Pela primeira vez em seu período democrático, o Brasil é alvo de uma recomendação oficial para que o governo seja objeto de uma investigação internacional por suas políticas ambientais e de direitos humanos.
A iniciativa partiu do relator especial da ONU (Organização das Nações Unidas), Baskut Tunkat, responsável pelos temas de resíduos tóxicos e direitos humanos. Sua proposta é de que o Conselho de Direitos Humanos aprove a abertura de uma investigação. Para que isso ocorra, porém, governos teriam de apresentar um projeto de resolução e aprovar a proposta por um voto da maioria.
Para experientes negociadores, tal cenário hoje na ONU seria improvável.
Mas o pedido reflete um mal-estar sem precedentes entre o governo brasileiro e os enviados independentes da ONU. O relator realizou uma missão ao Brasil no final de 2019 e, ao preparar seu informe, constatou sérias violações nas obrigações ambientais e de direitos humanos do país, inclusive no contexto da pandemia da covid-19.
Tunkat concluiu seu mandato em meados do ano e o informe será apresentado pelo novo relator, Marcos Orellana.
O informe também avaliou as queimadas, ataques contra defensores de direitos humanos, a situação dos pesticidas, além da resposta do Estado diante de Brumadinho, Mariana e do derramamento de petróleo nas praias nacionais. O texto será entregue ao Conselho de Direitos Humanos da ONU, no final desta semana.
Documento coloca Brasil ao lado da Síria
O informe ainda recomenda que a ONU realize “uma sessão especial sobre a proteção da floresta Amazônica e dos direitos humanos, assegurando a participação ativa de todos os interessados”. Sessões especiais apenas são solicitadas para crises graves, como na crise da Venezuela, a repressão na Bielorússia ou Síria.

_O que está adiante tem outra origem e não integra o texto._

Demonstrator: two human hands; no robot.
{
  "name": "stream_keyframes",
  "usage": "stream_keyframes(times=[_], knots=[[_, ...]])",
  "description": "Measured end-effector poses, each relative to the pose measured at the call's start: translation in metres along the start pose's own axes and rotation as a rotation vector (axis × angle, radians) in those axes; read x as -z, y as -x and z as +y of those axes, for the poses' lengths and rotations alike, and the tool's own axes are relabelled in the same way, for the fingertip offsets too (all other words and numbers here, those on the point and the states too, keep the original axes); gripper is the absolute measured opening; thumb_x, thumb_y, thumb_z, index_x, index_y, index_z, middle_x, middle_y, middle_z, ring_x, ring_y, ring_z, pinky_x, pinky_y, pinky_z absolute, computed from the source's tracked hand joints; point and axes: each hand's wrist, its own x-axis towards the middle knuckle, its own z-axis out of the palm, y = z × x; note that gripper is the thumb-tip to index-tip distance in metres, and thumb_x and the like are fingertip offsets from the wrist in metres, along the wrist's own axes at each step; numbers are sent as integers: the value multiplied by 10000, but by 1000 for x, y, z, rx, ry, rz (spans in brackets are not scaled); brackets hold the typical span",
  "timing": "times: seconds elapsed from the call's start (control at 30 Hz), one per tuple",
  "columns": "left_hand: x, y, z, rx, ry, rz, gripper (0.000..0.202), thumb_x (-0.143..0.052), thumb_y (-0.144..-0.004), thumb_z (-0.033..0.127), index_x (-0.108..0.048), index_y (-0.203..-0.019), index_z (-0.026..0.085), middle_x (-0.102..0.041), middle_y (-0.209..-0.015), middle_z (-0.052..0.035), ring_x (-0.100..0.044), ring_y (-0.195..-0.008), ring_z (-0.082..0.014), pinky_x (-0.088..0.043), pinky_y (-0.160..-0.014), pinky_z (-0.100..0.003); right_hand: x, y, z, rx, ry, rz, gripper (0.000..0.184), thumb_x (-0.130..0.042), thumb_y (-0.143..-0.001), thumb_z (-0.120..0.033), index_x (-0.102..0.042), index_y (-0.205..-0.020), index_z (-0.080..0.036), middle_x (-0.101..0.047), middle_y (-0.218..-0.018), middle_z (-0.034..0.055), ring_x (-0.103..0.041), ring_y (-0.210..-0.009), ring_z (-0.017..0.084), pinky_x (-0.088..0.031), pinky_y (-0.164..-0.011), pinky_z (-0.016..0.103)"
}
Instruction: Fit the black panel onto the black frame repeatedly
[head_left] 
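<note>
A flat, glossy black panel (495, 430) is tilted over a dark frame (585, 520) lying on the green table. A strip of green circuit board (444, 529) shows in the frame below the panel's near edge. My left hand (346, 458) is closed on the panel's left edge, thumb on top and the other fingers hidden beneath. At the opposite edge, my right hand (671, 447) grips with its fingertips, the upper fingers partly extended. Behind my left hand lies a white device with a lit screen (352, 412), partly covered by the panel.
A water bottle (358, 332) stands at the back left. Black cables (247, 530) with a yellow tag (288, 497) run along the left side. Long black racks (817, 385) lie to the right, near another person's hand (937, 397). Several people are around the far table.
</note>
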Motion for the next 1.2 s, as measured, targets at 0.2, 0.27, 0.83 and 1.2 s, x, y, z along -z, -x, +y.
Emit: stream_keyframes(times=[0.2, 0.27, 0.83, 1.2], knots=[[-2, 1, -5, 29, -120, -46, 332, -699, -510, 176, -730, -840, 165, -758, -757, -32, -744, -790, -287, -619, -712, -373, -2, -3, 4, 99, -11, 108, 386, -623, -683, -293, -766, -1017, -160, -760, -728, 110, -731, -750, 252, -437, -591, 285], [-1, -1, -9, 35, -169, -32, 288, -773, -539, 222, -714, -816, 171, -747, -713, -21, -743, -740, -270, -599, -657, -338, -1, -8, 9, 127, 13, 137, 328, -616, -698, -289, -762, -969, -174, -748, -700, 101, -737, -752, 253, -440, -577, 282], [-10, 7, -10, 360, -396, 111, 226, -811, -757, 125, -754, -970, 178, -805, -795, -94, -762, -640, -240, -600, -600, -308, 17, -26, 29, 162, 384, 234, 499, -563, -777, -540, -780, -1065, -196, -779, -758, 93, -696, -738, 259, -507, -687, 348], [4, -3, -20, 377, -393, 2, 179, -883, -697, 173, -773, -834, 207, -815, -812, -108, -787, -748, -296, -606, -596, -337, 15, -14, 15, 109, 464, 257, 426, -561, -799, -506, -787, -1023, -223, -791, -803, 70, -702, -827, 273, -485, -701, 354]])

Procurado, o Itamaraty não se pronunciou. O governo, no dia 18, irá responder ao informe durante reunião da ONU, em Genebra (Suíça).
Desde o início do governo de Jair Bolsonaro, queixas foram apresentadas ao Tribunal Penal Internacional por diferentes sindicatos e ONGs. Nesta semana, a corte arquivou temporariamente as denúncias, considerando que precisaria de mais provas para justificar o inquérito.
Desta vez, o pedido vem de um dos mecanismos especiais da ONU e não fala de crimes contra a humanidade, mas de um Estado que não cumpre suas obrigações legais de defender sua população, além de prejudicar o mundo por conta da destruição das matas.
Descontrolado, Brasil pode gerar catástrofe de proporção global, diz documento
O relator faz uma convocação aos governos estrangeiros e às entidades para que atuem com o objetivo de frear o que ocorre no país. “Se deixada sem controle, a situação no Brasil se transforma não apenas em uma catástrofe nacional, mas também em uma catástrofe com repercussões regionais e globais fenomenais, incluindo a destruição de nosso clima”, alerta o documento.
Entre embaixadores estrangeiros consultados pela coluna, muitos acreditam ser improvável que a investigação siga adiante, mas destacam que, pela primeira vez desde o final da ditadura militar, uma proposta concreta é submetida para que se abra uma investigação contra o Brasil, com um constrangimento diplomático sem precedentes.
Hoje, apenas países como Síria, Coreia do Norte, Mianmar, Venezuela ou Burundi contam com inquéritos específicos por parte da ONU.
Se fosse aberta, a investigação colocaria o Brasil de forma permanente na agenda de direitos humanos das Nações Unidas.
“Brasil está em um estado de profundo retrocesso e os crimes corporativos contra trabalhadores e comunidades são perpetrados com impunidade, e os direitos à informação e participação são reduzidos drasticamente”, alerta.